BEGIN

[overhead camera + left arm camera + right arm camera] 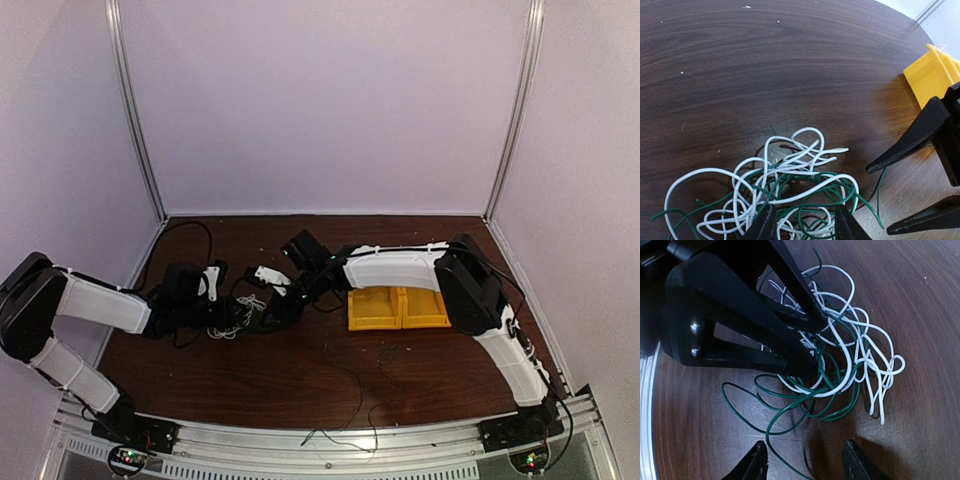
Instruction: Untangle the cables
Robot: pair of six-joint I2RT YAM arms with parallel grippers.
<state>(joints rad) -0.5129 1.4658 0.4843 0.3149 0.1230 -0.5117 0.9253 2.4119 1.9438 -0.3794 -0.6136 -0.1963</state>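
Black left gripper (pixel 804 215) stands spread, its tips sunk in the white and green cables (pixel 790 175) tangled on the wood table (pixel 740 75). From overhead the arms half hide the tangle. Right gripper (pixel 807 465), spread, sits just beside it, and the yellow bin (pixel 927 75) is cropped.

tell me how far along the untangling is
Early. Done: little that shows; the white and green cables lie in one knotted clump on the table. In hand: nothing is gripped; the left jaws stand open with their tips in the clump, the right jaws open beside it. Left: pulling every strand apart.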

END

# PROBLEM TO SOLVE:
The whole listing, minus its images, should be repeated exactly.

# RESPONSE:
[overhead camera + left arm camera + right arm camera] 
Instruction: Untangle the cables
Robot: pair of six-joint I2RT YAM arms with parallel grippers.
<state>(joints rad) -0.5129 1.4658 0.4843 0.3149 0.1230 -0.5117 0.9253 2.4119 1.9438 -0.3794 -0.6136 -0.1963</state>
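Black left gripper (pixel 804 215) stands spread, its tips sunk in the white and green cables (pixel 790 175) tangled on the wood table (pixel 740 75). From overhead the arms half hide the tangle. Right gripper (pixel 807 465), spread, sits just beside it, and the yellow bin (pixel 927 75) is cropped.

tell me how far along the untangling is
Early. Done: little that shows; the white and green cables lie in one knotted clump on the table. In hand: nothing is gripped; the left jaws stand open with their tips in the clump, the right jaws open beside it. Left: pulling every strand apart.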

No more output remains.